_Work item_. Search the data for the string "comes", and report each line where it is found.

_Data records_.
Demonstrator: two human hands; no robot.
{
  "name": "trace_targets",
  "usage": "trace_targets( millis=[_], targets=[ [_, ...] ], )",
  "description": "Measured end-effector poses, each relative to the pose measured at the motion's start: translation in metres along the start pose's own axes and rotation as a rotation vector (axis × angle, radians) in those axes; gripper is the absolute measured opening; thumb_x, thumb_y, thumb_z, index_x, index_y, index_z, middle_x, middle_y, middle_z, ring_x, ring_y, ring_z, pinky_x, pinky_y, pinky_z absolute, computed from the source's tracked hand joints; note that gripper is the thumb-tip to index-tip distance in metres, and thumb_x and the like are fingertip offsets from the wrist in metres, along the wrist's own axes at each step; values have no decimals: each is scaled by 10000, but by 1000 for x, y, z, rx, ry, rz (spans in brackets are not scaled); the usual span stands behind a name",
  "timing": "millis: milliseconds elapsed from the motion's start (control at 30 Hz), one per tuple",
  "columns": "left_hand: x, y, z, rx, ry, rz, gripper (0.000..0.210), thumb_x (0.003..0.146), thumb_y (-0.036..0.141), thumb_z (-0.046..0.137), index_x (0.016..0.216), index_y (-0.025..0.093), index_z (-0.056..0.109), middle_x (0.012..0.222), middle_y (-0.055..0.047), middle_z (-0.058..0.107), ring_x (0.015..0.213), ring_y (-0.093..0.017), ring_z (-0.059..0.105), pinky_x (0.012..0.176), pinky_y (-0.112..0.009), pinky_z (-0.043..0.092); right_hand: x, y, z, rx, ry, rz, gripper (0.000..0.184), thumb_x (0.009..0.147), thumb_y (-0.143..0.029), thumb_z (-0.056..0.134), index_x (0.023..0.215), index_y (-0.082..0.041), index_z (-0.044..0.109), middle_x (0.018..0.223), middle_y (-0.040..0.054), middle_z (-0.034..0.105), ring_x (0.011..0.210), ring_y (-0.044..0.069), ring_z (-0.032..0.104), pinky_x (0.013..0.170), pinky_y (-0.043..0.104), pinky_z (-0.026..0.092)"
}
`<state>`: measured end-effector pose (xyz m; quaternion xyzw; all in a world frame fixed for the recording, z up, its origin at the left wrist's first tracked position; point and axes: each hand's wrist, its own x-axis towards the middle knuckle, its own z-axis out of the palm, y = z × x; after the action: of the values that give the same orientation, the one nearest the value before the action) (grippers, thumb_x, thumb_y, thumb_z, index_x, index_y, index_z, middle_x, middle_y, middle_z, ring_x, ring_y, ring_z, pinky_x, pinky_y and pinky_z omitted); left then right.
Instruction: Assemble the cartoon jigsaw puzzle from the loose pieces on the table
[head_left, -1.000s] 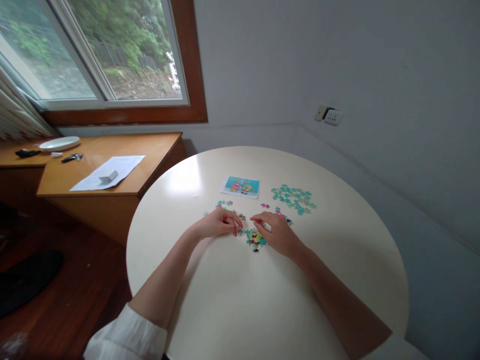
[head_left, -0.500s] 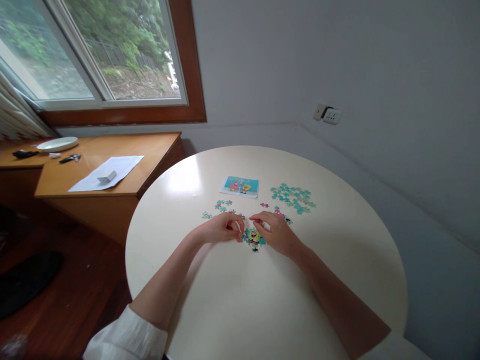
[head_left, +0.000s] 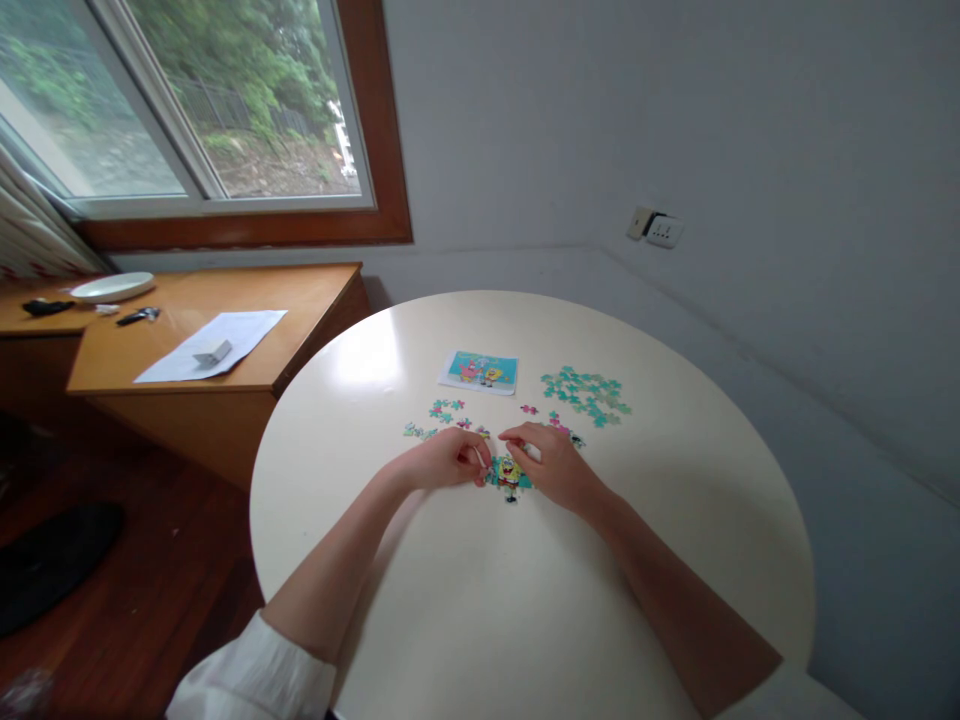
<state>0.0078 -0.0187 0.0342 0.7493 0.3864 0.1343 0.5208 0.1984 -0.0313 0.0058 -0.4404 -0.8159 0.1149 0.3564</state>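
Observation:
A partly joined jigsaw puzzle [head_left: 510, 472] with a yellow cartoon figure lies on the round white table [head_left: 480, 610]. At its left edge, my left hand [head_left: 454, 458] has thumb and fingers pinched on a small puzzle piece, mostly hidden by the fingertips. My right hand [head_left: 551, 462] rests over the puzzle's right side, its index finger stretched out and the thumb apart, with no piece visible between them. Loose pink and dark pieces [head_left: 559, 425] lie just beyond my right hand. More loose pieces [head_left: 447, 409] are scattered past my left hand.
A picture card [head_left: 481, 372] with cartoon figures lies beyond my hands. Several teal pieces [head_left: 585, 393] are heaped at the right. A wooden desk [head_left: 322, 310] at the left bears paper [head_left: 240, 335], a small white box [head_left: 213, 352] and a white plate [head_left: 112, 288].
My left hand has shifted very slightly at the puzzle's left edge, uncovering a little more of the loose pieces behind it. My right hand stays nearly still.

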Motion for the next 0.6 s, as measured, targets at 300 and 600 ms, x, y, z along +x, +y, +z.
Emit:
trace_targets(
  millis=[300, 600],
  targets=[
    [1, -1, 1, 81, 19, -2, 156, 608, 88, 457, 727, 149, 537, 593, 1, 623, 578, -104, 565, 526, -178, 385, 0, -2, -1, 4, -9, 4, 161, 779, -127, 477, 835, -172, 621, 780, 52, 663, 727, 157, 606, 695, 289, 457],
    [1, -4, 3, 168, 25, -22, 174, 605, 135, 454, 748, 154, 550, 611, 1, 619, 574, -113, 547, 508, -190, 371, -1, -1, 0, 15, -11, 7, 155, 774, -126, 487, 831, -179, 621, 781, 47, 665, 725, 158, 605, 688, 285, 457]
  ],
)
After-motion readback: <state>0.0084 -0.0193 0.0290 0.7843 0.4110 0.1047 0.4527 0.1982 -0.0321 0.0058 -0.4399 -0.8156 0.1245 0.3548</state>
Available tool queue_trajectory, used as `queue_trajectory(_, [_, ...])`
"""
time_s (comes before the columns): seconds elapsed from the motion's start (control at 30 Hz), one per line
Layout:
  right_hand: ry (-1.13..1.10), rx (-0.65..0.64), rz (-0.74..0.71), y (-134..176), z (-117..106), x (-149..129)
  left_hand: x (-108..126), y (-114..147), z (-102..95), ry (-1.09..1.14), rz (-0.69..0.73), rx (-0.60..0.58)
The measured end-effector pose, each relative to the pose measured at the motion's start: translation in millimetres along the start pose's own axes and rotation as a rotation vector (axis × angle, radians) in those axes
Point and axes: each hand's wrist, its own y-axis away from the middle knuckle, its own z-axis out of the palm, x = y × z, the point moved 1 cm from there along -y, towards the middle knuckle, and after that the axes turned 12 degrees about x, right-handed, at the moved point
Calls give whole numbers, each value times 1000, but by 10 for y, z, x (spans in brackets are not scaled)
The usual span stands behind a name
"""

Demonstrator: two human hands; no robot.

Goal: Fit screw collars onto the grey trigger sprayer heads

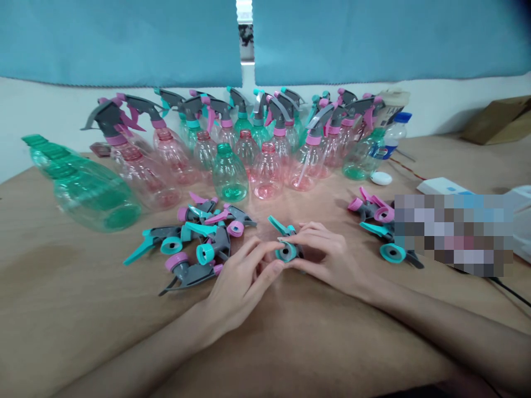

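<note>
1. Fingers [265, 250], centre of the frame: drawn in from both sides, only a narrow gap between the tips, one item in common hold.
2. Left hand [243, 273]: thumb and forefinger bent close about the near-left edge of that item; remaining fingers curled, partly hidden, contents if any not to be told.
3. Right hand [329, 254]: thumb and forefinger spread just enough to straddle the item's right side; other fingers tucked behind.
4. Teal spray head [286, 254], directly between the fingertips: touched by both hands, neither nearer. Round collar faces the viewer; trigger [277, 225] points to upper left, away from the wrists. Grey body mostly covered by the right hand, so its full long axis cannot be read.
5. Loose spray heads [205, 254], left of centre: mixed teal and pink, heaped just beside the left hand.
6. Further spray heads [392, 252], right of frame: small group, well apart from the right hand.
7. Green bottle [230, 177] and pink bottle [267, 174], mid-frame: upright, without heads, beyond the hands.
8. Fitted bottles [307, 160], upper middle: rows with heads on.
9. Blue-capped bottle [396, 132], upper right.
10. Cardboard box [498, 119], far upper right.
</note>
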Motion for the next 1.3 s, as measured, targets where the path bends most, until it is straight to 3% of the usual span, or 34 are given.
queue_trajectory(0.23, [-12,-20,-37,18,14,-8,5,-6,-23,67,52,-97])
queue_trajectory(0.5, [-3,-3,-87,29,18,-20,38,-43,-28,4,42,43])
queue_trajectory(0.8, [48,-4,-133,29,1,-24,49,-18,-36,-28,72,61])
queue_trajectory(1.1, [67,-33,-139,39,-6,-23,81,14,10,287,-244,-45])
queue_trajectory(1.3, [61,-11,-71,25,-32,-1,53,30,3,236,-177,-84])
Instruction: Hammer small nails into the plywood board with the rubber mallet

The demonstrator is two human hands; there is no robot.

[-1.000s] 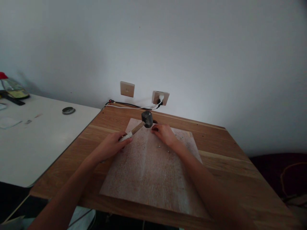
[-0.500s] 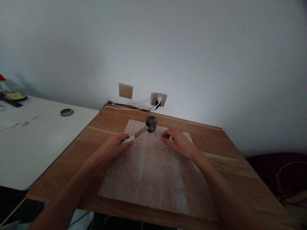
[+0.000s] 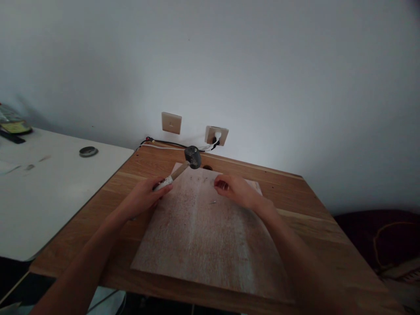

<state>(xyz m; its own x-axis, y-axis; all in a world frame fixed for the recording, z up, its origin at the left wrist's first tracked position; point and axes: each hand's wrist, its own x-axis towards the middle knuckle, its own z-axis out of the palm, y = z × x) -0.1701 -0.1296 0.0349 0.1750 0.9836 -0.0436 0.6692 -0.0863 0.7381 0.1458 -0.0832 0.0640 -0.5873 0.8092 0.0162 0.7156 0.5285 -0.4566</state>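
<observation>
The left hand (image 3: 144, 197) is wrapped around the pale handle of a hammer (image 3: 183, 165), whose dark head is lifted above the far edge of a board (image 3: 203, 236) lying on the wooden table (image 3: 315, 227). The right hand (image 3: 234, 190) rests on the far part of the board, fingertips pinched together; whether it holds anything between them is too small to tell. A small nail (image 3: 213, 202) lies on the board just beside that hand. Beyond the board, a wall socket (image 3: 216, 134) has a white plug in it. Left of the board stands a white table (image 3: 49, 188).
</observation>
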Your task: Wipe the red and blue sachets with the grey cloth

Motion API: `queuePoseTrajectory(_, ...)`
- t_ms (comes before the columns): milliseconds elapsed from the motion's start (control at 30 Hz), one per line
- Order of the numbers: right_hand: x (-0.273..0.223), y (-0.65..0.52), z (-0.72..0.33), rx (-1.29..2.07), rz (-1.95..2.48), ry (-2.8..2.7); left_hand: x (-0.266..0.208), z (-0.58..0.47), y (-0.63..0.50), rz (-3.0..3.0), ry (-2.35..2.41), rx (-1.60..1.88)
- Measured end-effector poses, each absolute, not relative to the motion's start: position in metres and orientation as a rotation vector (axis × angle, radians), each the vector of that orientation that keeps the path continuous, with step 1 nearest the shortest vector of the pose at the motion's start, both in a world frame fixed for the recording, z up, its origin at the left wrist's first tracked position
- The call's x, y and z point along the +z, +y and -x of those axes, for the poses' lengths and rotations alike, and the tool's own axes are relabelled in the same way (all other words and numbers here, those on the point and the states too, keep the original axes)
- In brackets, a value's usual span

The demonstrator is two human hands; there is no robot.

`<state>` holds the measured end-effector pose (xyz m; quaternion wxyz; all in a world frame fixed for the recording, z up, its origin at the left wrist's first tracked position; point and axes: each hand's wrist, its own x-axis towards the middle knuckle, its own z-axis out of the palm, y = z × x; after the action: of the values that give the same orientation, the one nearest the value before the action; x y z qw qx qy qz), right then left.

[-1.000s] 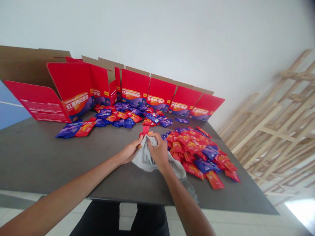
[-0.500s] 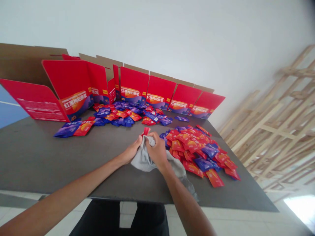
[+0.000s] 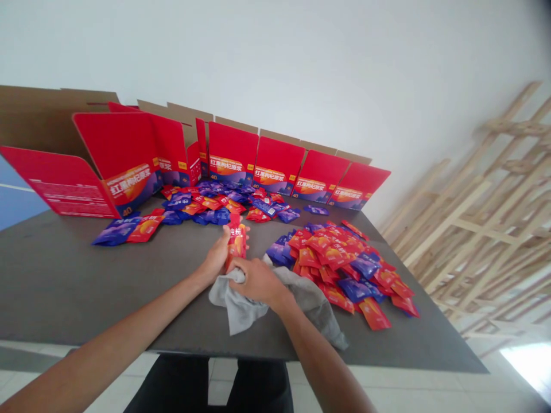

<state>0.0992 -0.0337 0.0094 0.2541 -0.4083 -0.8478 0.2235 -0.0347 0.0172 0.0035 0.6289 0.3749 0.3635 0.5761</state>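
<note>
Upright in my left hand (image 3: 218, 252) is a red and orange sachet (image 3: 236, 240), with my fingers wrapped behind it and its printed front showing. My right hand (image 3: 258, 280) is closed on a grey cloth (image 3: 241, 307) at the sachet's lower end. Part of the cloth drapes over the table and runs under my right wrist. To the right lies a heap of red and blue sachets (image 3: 331, 252), and a second pile of sachets (image 3: 215, 201) spreads out behind my hands.
Several open red cartons (image 3: 232, 143) stand along the wall at the back of the dark grey table (image 3: 129, 292). A blue sachet and a red one (image 3: 146, 228) lie together at the left. Wooden racks (image 3: 482, 229) lean on the right.
The sachet, mostly covered by the cloth before, now shows its front. My right hand has moved down with the cloth, and more of the cloth hangs toward the table's near edge.
</note>
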Motion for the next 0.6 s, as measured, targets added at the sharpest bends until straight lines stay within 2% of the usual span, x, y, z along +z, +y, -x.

_Written answer_.
time_s (comes before the columns): seconds elapsed from the motion's start (control at 30 Hz), one per line
- t_ms (comes before the columns): milliseconds elapsed from the motion's start (control at 30 Hz), one per line

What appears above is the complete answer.